_Your task_.
The data that follows is to be given again, exactly as written.

-----

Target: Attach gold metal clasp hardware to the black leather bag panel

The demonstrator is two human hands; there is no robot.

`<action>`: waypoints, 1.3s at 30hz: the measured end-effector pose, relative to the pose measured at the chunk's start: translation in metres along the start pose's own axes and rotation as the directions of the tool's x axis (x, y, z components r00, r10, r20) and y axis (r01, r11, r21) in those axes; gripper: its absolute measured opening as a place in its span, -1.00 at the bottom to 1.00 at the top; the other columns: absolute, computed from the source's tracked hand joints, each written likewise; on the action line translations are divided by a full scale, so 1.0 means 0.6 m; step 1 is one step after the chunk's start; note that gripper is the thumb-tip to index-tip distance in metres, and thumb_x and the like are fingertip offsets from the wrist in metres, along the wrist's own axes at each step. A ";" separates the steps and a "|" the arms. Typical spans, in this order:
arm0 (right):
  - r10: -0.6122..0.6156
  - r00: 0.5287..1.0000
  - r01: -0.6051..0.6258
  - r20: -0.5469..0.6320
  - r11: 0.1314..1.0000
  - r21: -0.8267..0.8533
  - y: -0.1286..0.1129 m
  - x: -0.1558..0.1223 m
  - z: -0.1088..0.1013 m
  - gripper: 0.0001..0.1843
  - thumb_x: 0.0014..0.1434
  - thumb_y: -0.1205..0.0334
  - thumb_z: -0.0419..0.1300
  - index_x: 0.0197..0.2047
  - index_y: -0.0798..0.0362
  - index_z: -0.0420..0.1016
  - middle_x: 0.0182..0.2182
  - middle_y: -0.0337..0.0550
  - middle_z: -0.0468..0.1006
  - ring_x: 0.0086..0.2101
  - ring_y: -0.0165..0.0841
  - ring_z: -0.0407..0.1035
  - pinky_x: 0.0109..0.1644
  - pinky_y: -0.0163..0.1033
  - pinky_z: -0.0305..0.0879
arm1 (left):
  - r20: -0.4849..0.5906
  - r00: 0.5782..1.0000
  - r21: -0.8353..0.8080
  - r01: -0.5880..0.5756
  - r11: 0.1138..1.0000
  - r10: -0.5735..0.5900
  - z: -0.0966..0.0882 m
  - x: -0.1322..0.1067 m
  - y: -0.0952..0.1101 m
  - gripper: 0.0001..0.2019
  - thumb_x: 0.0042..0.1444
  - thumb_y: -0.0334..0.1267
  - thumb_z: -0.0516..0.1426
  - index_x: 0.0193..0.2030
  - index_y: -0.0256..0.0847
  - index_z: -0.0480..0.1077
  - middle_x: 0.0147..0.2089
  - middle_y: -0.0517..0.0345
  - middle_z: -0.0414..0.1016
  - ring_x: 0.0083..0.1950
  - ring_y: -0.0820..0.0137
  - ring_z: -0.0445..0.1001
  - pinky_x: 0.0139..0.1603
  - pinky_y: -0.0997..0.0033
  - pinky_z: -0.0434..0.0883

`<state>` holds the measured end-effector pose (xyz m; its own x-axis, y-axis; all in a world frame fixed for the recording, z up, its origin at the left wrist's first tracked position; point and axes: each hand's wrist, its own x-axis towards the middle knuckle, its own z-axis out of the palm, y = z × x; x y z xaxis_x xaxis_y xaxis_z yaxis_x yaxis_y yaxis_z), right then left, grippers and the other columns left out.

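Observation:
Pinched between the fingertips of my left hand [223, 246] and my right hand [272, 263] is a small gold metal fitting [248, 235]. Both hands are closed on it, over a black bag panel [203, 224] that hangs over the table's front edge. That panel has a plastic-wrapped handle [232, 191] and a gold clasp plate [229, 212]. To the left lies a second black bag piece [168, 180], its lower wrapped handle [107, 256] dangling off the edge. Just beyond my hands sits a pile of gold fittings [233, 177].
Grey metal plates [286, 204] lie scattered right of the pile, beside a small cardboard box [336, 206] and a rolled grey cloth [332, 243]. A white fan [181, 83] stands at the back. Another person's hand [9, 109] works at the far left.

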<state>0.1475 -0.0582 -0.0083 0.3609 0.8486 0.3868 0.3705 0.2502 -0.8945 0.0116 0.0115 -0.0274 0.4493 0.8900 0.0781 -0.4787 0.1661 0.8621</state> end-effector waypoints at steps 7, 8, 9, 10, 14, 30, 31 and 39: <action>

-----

_Written answer_.
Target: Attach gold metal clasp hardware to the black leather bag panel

The demonstrator is two human hands; there is no robot.

`<action>`: waypoints, 1.3s at 30hz: the measured end-effector pose, relative to the pose measured at the chunk's start: translation in metres along the start pose's own axes and rotation as the directions of the tool's x axis (x, y, z components r00, r10, r20) and y axis (r01, r11, r21) in those axes; gripper: its absolute measured opening as a place in its span, -1.00 at the bottom to 1.00 at the top; the other columns: absolute, computed from the source's tracked hand joints, each written likewise; on the action line translations are divided by a full scale, so 1.0 means 0.6 m; step 1 is one step after the chunk's start; note that gripper is the thumb-tip to index-tip distance in metres, and thumb_x and the like are fingertip offsets from the wrist in metres, along the wrist's own axes at each step. A ";" separates the steps and a "|" the arms. Typical spans, in this order:
arm0 (right):
  - r10: -0.6122..0.6156
  - r00: 0.5287..1.0000
  - r01: -0.6051..0.6258
  - r20: -0.5469..0.6320
  - r11: 0.1314..1.0000
  - r21: -0.8267..0.8533
  - y: -0.1286..0.1129 m
  - x: -0.1558..0.1223 m
  - z: -0.1088..0.1013 m
  - gripper: 0.0001..0.1843
  - thumb_x: 0.0014..0.1434
  - thumb_y: -0.1205..0.0334
  - thumb_z: -0.0419..0.1300
  - index_x: 0.0197..0.2047
  - index_y: -0.0798..0.0362
  - index_z: -0.0420..0.1016
  - middle_x: 0.0182..0.2182
  - middle_y: -0.0337..0.0550
  - middle_z: -0.0468..0.1006
  - ring_x: 0.0086..0.2101
  - ring_y: -0.0165..0.0841
  - ring_z: -0.0407..0.1035
  - pinky_x: 0.0109..0.1644
  - pinky_y: -0.0163..0.1033
  - pinky_z: -0.0305..0.0879
arm1 (left):
  - r20: -0.4849..0.5906
  - r00: 0.5782..1.0000
  - r21: -0.8353..0.8080
  - r01: -0.5880..0.5756
  - r11: 0.1138..1.0000
  - r10: -0.5735..0.5900
  - z: -0.0966..0.0882 m
  - x: -0.1322..0.1067 m
  - y: -0.0952..0.1101 m
  - gripper: 0.0001..0.2019
  - thumb_x: 0.0042..0.1444
  - thumb_y: -0.0334..0.1267
  - thumb_z: -0.0516..0.1426
  - index_x: 0.0193..0.2030
  - index_y: -0.0256..0.0847
  - index_z: -0.0480..0.1077
  - middle_x: 0.0147..0.2089
  - middle_y: -0.0517..0.0345
  - middle_z: -0.0414..0.1016
  - ring_x: 0.0083..0.1950
  - ring_y: -0.0820..0.0137
  - ring_z: -0.0445..0.1001
  - pinky_x: 0.0139..0.1603
  - pinky_y: -0.0997..0.0033
  - pinky_z: -0.0434..0.0883

`<state>` holds the measured end-effector pose (xyz m; its own x-axis, y-axis; all in a world frame fixed for the recording, z up, its origin at the left wrist's first tracked position; point and axes: each hand's wrist, its own x-axis towards the middle knuckle, its own z-axis out of the palm, y = z × x; x y z xaxis_x xaxis_y xaxis_z yaxis_x yaxis_y yaxis_z), right then left, grippers and the other columns left out.

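Observation:
Pinched between the fingertips of my left hand [223, 246] and my right hand [272, 263] is a small gold metal fitting [248, 235]. Both hands are closed on it, over a black bag panel [203, 224] that hangs over the table's front edge. That panel has a plastic-wrapped handle [232, 191] and a gold clasp plate [229, 212]. To the left lies a second black bag piece [168, 180], its lower wrapped handle [107, 256] dangling off the edge. Just beyond my hands sits a pile of gold fittings [233, 177].
Grey metal plates [286, 204] lie scattered right of the pile, beside a small cardboard box [336, 206] and a rolled grey cloth [332, 243]. A white fan [181, 83] stands at the back. Another person's hand [9, 109] works at the far left.
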
<state>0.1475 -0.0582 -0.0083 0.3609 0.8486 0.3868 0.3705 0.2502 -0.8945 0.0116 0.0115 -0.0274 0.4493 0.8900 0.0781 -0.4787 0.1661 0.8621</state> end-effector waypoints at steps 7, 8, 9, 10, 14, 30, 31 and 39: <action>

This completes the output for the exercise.